This is hands down, the most ridiculous NPR interview I’ve heard in a really long time. Essentially a reporter tries to live a week without watching television and just living off of the web.

[H]ow hard work TV could become.

I was about to say that in a world of legal media (i.e., the iTunes Store and streaming television shows from ABC, Fox and NBC) watching television without a tv is ridiculously easy. All you have to do is a wait a couple of hours after the show ends and there you go.

But if you think about it, torrents still trump everything else. Go to any torrent site and you can watch anything you want. It trumps on-demand with respect to options and portability and it trumps streaming video because it is a more democratic institution than anything else the corporate world can think of. For example, while I was in China I wanted to watch “I, Claudius” because of all the good things I had heard of and there’s no way that I could find that show from the 1970s on a television station website or through the iTunes Store. But there are people who love I, Claudius and post up torrents. Even better, there are other people like me who want to watch it and then P2P networks take care of the rest. We seed it and allow for others to watch.

We, the users and viewers, get to choose what we want to watch and our voice matters. I would even dare to say that that makes us smarter consumers than those stuck with prime time television and the reality TV crap that the networks stuff down our throats. I’d really like to look at some of the statistics and see what the torrent viewing stats are like relative to the networks. I’d bet all the money in my wallet that we watch more intelligent television than most.

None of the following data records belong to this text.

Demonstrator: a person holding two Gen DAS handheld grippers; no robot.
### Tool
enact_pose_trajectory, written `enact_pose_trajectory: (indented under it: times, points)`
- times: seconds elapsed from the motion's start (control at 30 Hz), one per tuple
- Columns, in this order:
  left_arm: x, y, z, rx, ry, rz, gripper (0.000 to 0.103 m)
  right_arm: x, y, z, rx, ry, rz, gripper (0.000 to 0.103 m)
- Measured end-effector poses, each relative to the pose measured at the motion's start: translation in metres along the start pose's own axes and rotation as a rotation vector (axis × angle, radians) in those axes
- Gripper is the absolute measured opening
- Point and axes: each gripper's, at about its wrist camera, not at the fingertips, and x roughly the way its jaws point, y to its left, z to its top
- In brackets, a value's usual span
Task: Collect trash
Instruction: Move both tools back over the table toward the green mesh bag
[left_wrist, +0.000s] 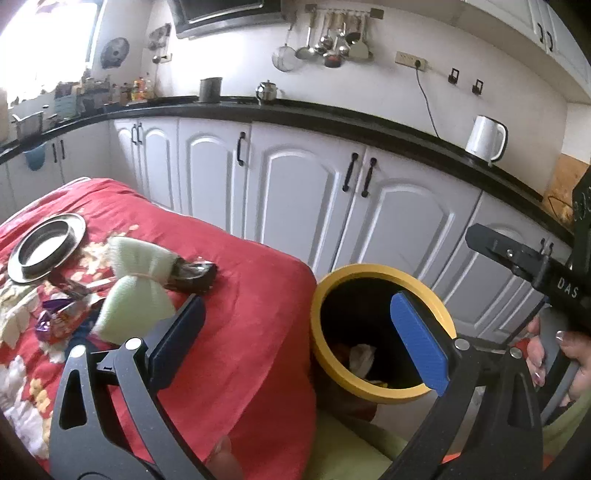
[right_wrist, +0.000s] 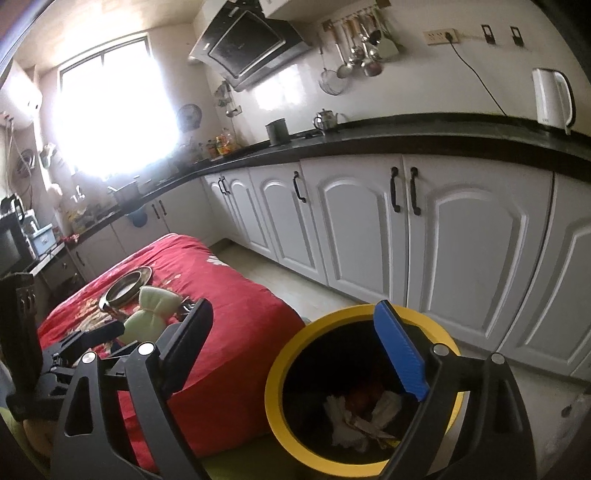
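Beside the red-draped table (left_wrist: 240, 332) stands our round black bin (right_wrist: 295, 387) with its smooth yellow rim, crumpled white paper (right_wrist: 343, 417) and scraps lying at its bottom. Over it we hold the right gripper (right_wrist: 299, 354) and left gripper (left_wrist: 295, 339), both spread wide, grasping nothing. Shiny crinkled wrappers (left_wrist: 61, 317) lie on the cloth near a soft pale-green pouch (left_wrist: 136, 284) and a steel plate (left_wrist: 46, 247).

We see a low worktop (left_wrist: 236, 332) with a red flowery cloth (left_wrist: 258, 295) over it. On the cloth sits a shiny metal plate (left_wrist: 46, 249). Just beside the plate lies a soft green pouch (left_wrist: 135, 284), tied in the middle. A dark wrapper (left_wrist: 192, 275) touches the pouch at its far side. Near the pouch's other end lie a purple wrapper (left_wrist: 50, 319) and an orange wrapper (left_wrist: 70, 319). On the floor (right_wrist: 280, 284) right next to the worktop stands a black bin with a yellow rim (right_wrist: 273, 391).
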Motion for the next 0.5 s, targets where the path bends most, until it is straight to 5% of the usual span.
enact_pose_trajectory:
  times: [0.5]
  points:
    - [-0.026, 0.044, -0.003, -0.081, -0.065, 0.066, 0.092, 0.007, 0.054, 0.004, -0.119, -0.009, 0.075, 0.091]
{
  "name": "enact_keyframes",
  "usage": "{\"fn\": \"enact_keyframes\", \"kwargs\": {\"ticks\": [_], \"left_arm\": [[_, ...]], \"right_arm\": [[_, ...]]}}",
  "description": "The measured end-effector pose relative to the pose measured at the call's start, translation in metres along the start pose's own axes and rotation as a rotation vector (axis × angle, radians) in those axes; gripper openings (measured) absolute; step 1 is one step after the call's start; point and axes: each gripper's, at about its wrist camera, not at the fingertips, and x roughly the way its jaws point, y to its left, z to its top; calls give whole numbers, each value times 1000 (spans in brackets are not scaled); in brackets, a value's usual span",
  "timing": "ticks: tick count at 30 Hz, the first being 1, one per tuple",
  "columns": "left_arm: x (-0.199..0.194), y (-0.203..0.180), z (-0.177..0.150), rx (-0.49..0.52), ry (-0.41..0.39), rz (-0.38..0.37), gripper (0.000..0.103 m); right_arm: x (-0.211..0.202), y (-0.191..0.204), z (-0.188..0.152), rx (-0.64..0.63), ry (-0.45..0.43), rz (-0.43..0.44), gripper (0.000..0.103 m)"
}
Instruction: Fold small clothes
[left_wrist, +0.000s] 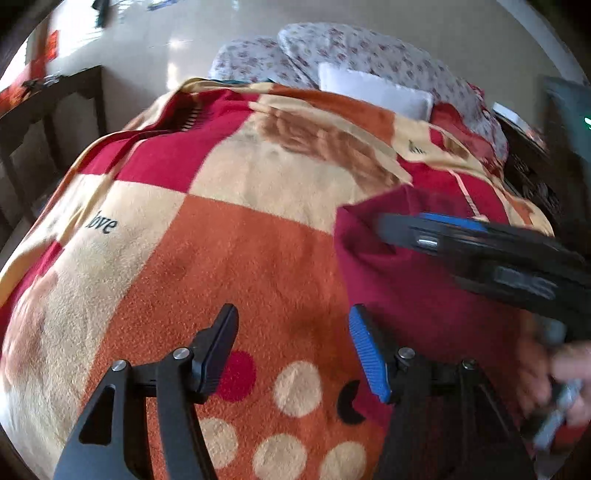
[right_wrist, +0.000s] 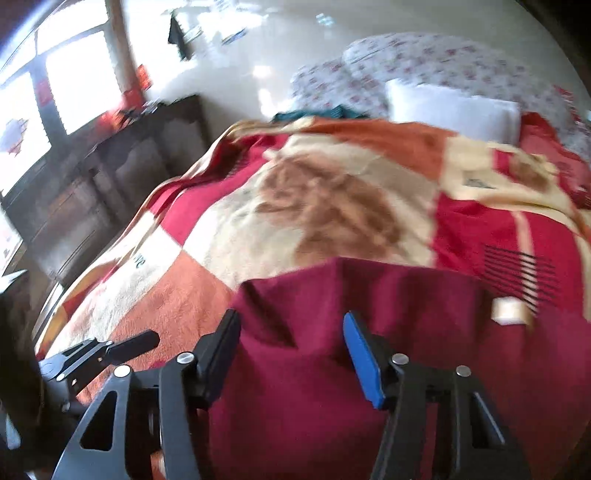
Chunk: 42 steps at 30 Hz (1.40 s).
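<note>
Where the blanket (left_wrist: 258, 258) reads "love" (left_wrist: 102, 222), both tongs (left_wrist: 291, 347) (right_wrist: 290, 350) released, gripping nothing.

The word "love" (left_wrist: 102, 223) can be read in dark lowercase letters on a cream square of the patchwork blanket (left_wrist: 240, 258), at the left side of the bed. The right wrist view shows the same word only in part and blurred. A second dark inscription (left_wrist: 416, 148) on a far cream patch is too small to read.
</note>
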Motion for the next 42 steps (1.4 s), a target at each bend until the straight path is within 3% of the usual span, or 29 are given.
{"fn": "enact_keyframes", "kwargs": {"ticks": [2,5,7,11,14,15,16,21,26,27,29,31,32,36,39,42], "left_arm": [[0,2,0,8,13,-27,62],[2,-2,-2,33,27,-27,65],[3,-5,-4,55,33,-12,65],[2,-1,-4,37,34,-17,65],[7,0,-5,39,50,-9,65],[8,0,-5,42,54,-5,65],[8,0,-5,43,55,-3,65],[11,-1,-6,52,62,13,65],[14,3,-5,44,68,27,65],[12,6,-4,28,60,16,65],[2,11,-1,-11,22,-43,65],[-6,11,1,-32,-9,-114,70],[-9,10,2,-34,-18,-145,71],[-12,-11,-2,13,-27,-214,72],[-8,-29,-6,64,-14,-222,73],[3,-39,-10,76,10,-202,74]], "right_arm": [[15,3,3,-37,14,23,56],[25,8,9,-85,26,44,43],[26,17,9,-138,42,60,23],[20,30,8,-224,21,46,22],[35,34,7,-245,75,6,22],[39,34,6,-249,80,-5,19],[40,33,6,-248,77,-14,9],[27,26,21,-161,-23,-15,1],[36,14,24,-62,-28,-4,2],[28,12,21,-43,-36,6,2],[5,8,13,-27,-44,-9,17],[-22,4,-4,-31,-54,-68,65],[-38,1,-17,-29,-61,-103,71],[-85,-20,-71,26,-53,-218,72],[-112,-49,-116,111,-36,-339,71],[-126,-82,-136,215,-41,-416,71]]}}
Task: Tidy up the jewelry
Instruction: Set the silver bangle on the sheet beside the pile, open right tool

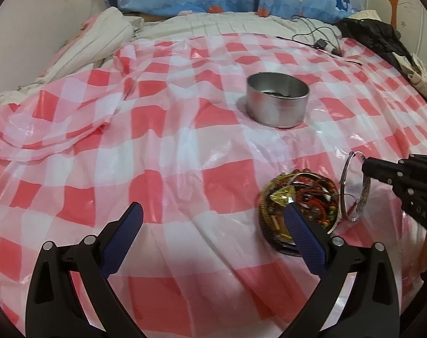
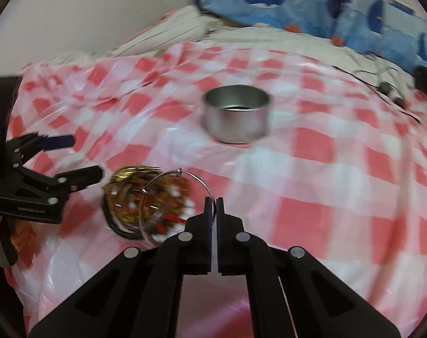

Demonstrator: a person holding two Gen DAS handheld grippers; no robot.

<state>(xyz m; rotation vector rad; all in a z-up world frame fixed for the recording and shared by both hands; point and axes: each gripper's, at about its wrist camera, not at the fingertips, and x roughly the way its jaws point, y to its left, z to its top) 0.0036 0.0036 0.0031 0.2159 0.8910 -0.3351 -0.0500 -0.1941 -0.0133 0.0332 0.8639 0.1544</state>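
Left wrist view: left gripper [image 1: 213,217] hangs with fingers wide apart and empty over the red-checked cloth [image 1: 162,146], its right finger just in front of the jewelry pile [image 1: 299,208]; the right gripper [image 1: 366,166] comes in from the right, pinching a thin silver bangle [image 1: 344,180] held on edge beside the pile, with the round metal tin [image 1: 278,100] farther off, well apart. Right wrist view (blurred): right gripper [image 2: 212,201] is clamped on the bangle's wire [image 2: 210,194]. Best, I judge, to keep the pinch firm, lift the bangle free of tangled strands, carry it over the tin [image 2: 237,112], and let go low inside the rim.
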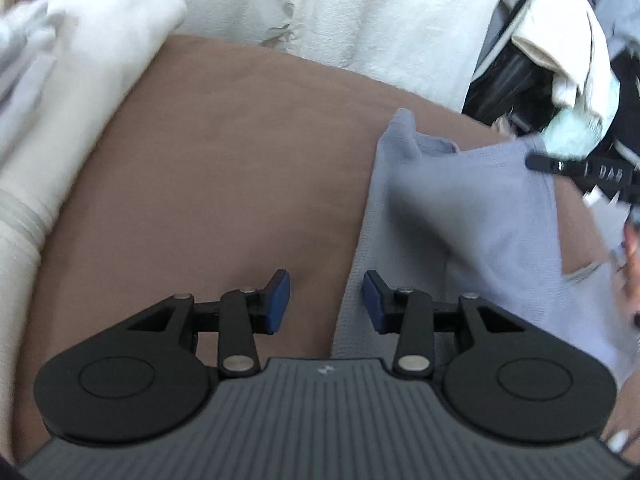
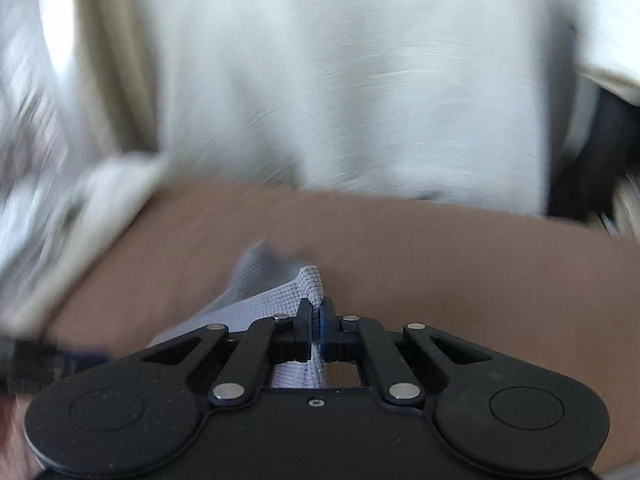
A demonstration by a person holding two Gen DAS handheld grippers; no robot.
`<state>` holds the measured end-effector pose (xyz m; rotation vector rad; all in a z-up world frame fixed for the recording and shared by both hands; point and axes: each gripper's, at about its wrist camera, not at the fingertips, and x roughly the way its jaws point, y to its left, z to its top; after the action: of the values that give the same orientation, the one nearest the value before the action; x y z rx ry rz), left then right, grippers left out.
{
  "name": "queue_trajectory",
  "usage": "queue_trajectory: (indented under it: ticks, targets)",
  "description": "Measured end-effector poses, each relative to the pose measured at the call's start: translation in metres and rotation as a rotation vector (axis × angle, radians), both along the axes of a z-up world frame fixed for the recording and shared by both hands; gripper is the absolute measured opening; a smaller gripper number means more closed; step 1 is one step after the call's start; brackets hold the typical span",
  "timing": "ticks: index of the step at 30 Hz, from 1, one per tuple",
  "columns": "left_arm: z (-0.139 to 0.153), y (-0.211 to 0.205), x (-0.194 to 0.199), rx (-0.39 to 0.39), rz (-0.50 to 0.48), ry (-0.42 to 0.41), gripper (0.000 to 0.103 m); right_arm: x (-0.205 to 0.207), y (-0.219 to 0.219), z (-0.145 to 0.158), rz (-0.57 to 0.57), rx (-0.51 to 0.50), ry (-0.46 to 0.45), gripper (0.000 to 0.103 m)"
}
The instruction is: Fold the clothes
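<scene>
Right gripper (image 2: 316,322): jaws closed tight on a bunched edge of the pale blue knit garment (image 1: 460,208), cloth pinched between the pads. Left gripper (image 1: 326,300): jaws partly apart, nothing between them; its right pad sits over the garment's left edge. Garment lies spread on the brown surface (image 1: 224,184), right of centre. White folded cloth (image 1: 80,60) at far left. Right wrist view is motion-blurred.

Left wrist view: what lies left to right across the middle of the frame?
White folded cloth → bare brown surface → light blue knit garment → right hand-held gripper pinching the garment's far corner.
</scene>
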<state>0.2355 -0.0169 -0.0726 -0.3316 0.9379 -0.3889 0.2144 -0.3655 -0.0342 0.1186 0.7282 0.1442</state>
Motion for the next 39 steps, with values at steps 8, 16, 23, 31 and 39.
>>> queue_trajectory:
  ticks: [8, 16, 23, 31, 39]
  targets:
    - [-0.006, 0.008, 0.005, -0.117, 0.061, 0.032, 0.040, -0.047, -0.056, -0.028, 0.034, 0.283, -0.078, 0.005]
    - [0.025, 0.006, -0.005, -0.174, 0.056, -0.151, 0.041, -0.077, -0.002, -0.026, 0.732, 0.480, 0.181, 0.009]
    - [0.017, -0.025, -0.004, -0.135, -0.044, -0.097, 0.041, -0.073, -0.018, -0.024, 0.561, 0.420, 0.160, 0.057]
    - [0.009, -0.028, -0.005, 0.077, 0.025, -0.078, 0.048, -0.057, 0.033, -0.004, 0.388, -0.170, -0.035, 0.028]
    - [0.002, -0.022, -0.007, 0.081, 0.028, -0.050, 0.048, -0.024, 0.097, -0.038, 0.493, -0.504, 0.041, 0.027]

If Matt Creamer’s issue is the fact that he has to wait a couple of hours after the show, then his issue is patience and I respect that, but I think that this interview makes torrents out to be a slow and archaic system relative to television. I still see the concept of torrents and those forums as what the media should be striving for, a system and infrastructure that allows more participation from the users in order to invest into the system and get more out of it as a result.